Par Chloé Cohen
Elle nous accueille dans ses bureaux en plein centre de Manhattan. Laetitia Gazel Anthoine se dirige vers la cuisine commune de l’espace de coworking pour attraper un café. « Vous en voulez un? » nous demande-t-elle, sourire aux lèvres et en toute simplicité. Cette entrepreneuse pétillante de 48 ans s’est installée à New York il y a un peu plus de deux ans pour développer l’activité de sa compagnie Connecthings.
Créée il y a 11 ans à Paris, « Connecthings permet aux applications mobiles de mieux connaitre leurs utilisateurs, de savoir ce qu’ils sont en train de faire et où pour adapter leur offre et envoyer des notifications au bon moment », nous explique la quadragénaire. Grâce à des balises, connectées en Bluetooth et installées dans les espaces publics (gares, aéroports…) les applications mobiles peuvent envoyer des informations sur votre smartphone, comme le temps d’attente d’un bus ou les taxis les plus proches. Une façon de rendre la ville plus « intelligente ».
Lancer son entreprise
Laetitia Gazel Anthoine est une pionnière dans son domaine. Douée, elle a fait une prépa scientifique puis la prestigieuse école d’ingénieurs Supélec (L'École Supérieure d’Électricité) avant de faire carrière dans la téléphonie portable, chez Orange notamment. On est à la fin des années 1990, ce sont les balbutiements du web, mais cette mère de quatre enfants voit immédiatement le potentiel d’internet. « En 2007, c’est la sortie du premier Iphone, mais les gens avaient dû mal à utiliser internet sur leur portable », reconnaît-elle. Elle décide pourtant de créer sa start-up, seule, car elle est « indépendante », et « n’aime pas qu’on décide pour elle de sa vie ». Si aujourd’hui cela semble évident de surfer sur internet avec un smartphone, Laetitia Gazel Anthoine a dû persévérer pour surmonter les obstacles et convaincre de potentiels investisseurs. Et l’entrepreneuse a réussi. Aujourd’hui Connecthingscompte une cinquantaine de salariés, et s’est développée en France, en Espagne, en Italie et ambitionne de devenir l’un des leaders sur le marché américain. « Ce n’est que le début du développement ici, rappelle Laetitia Gazel Anthoine, mais c’est prometteur on a des partenariats à New York et à Austin ».

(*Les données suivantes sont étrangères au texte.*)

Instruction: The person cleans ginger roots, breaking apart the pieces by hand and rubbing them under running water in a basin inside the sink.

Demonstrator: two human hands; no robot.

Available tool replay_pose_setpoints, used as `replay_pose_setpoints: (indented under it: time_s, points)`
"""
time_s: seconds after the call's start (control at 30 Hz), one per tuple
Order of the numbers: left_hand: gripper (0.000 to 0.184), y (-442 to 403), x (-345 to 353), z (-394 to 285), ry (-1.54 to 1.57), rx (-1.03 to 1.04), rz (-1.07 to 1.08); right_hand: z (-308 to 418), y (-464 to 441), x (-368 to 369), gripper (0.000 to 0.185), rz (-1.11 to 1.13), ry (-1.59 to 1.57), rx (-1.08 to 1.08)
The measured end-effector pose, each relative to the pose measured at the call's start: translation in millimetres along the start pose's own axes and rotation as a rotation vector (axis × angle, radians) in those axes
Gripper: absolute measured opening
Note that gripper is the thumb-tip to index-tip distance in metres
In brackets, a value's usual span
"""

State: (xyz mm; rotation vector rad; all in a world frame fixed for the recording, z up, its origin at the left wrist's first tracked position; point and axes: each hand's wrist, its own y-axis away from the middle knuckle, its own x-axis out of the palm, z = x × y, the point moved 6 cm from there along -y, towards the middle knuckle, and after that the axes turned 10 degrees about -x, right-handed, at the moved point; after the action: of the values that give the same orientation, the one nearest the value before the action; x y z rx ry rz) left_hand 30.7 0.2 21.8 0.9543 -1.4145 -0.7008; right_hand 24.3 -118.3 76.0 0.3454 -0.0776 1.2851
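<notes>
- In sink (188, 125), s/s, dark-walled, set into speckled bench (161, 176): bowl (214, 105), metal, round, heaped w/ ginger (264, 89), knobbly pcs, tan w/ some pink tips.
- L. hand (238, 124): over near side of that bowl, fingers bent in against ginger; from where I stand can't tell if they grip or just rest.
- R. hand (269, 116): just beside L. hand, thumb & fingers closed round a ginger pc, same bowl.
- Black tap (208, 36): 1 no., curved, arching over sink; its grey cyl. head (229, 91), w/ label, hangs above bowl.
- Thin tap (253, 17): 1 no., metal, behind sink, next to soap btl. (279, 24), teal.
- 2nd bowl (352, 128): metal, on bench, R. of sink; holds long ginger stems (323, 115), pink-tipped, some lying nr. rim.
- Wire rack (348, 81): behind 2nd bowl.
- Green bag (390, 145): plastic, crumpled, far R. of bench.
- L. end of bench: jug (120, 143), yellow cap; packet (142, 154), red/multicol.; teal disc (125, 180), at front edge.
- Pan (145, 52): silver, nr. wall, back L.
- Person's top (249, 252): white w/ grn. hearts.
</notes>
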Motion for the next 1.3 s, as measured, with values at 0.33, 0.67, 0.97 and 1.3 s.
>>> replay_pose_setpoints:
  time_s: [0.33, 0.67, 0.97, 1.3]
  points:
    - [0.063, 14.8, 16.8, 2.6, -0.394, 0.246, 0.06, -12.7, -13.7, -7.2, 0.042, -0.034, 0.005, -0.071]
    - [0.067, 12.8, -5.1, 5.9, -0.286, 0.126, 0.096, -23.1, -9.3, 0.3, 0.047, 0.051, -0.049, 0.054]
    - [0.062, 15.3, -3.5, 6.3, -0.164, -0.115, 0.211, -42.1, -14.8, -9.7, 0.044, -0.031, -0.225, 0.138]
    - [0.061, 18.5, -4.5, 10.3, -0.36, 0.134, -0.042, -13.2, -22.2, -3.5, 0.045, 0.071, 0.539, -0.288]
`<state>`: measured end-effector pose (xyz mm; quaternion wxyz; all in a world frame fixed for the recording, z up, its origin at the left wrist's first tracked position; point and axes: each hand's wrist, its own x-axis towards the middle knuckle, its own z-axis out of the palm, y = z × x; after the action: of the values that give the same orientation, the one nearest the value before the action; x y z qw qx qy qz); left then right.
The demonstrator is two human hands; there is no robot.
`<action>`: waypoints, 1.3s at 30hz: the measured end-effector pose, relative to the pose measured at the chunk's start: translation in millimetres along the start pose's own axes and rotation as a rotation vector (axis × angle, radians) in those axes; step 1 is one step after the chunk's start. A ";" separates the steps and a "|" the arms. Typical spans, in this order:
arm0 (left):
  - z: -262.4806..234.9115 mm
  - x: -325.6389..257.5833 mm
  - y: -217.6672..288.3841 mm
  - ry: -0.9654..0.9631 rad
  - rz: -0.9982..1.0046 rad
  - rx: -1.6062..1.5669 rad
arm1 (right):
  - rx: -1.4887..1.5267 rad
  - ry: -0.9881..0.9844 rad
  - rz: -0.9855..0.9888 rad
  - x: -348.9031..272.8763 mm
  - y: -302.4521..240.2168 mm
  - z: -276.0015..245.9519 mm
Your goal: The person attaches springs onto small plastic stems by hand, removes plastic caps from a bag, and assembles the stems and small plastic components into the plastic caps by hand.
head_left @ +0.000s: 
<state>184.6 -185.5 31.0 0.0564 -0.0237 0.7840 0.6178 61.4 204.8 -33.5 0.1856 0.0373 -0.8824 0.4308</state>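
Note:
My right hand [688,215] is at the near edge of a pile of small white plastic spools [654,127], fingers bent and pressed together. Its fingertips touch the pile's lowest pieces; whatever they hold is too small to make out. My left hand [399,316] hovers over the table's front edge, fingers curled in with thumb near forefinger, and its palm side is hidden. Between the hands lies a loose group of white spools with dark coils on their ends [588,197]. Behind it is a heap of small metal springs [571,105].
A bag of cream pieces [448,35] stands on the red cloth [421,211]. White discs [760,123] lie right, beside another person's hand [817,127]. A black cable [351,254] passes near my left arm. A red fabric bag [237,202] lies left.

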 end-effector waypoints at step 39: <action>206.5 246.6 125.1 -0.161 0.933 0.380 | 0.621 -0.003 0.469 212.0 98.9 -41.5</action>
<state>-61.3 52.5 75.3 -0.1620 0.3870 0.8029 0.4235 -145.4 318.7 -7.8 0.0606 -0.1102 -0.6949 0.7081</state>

Prendre conscience des différences entre la France et les Etats-Unis
New York s’est rapidement imposée comme une évidence, pour son potentiel bussiness, car c’est « une ville énorme, avec de nombreux services de transports et beaucoup d’agences qui créent des applications, explique-t-elle. La communauté tech à New York est très intéressante ». Mais l’installation sur un nouveau marché n’a pas été de tout repos. Pour sa famille mais surtout pour son entreprise. « Le marché est le même mais les méthodes marketing et commerciales sont très différentes de la France, alors plus vite on prend conscience de ces différences, plus vite on met en place les bons outils », conseille-t-elle. Et Laetitia Gazel Anthoine reconnaît qu’elle n’avait pas tout anticipé, comme embaucher trois commerciaux - un pour les rendez-vous téléphoniques, un pour les rendez-vous physiques et un pour signer les contrats - quand elle n’avait qu’une personne en France. « On a gagné en efficacité! », se réjouit celle qui prône l’adaptation aux difficultés. « On a eu plein d’échecs, s’amuse-t-elle, des produits qui n’ont pas marché, ou des membres importants de l’équipe qui ont démissionné, mais on a toujours réussi à rebondir, et c’est aussi une façon d’avancer».
Une équipe fidèle et impliquée
Laetitia Gazel Anthoine aime aussi donner de son temps pour aider d’autres entrepreneuses et entrepreneurs, car elle juge essentiel d’avoir des mentors pour créer son entreprise. Avec le Women Initiative Foundation (WIF), fondée début 2016 par Martine Liautaud, et qui propose un système de tutorat et un programme à la prestigieuse université de Stanford, elle aide les créateurs d’entreprises à s’installer aux Etats-Unis. « Je gère la phase d’atterrissage », aime-t-elle répéter. Et parmi les conseils qu’elle peut donner : « être ambitieux, voir grand et prendre du recul », pour « se focaliser sur l’essentiel et avancer plus vite ». Quand on lui demande enfin quelle est sa plus grande réussite professionnelle, elle nous répond spontanément, « avoir une équipe fidèle et impliquée ».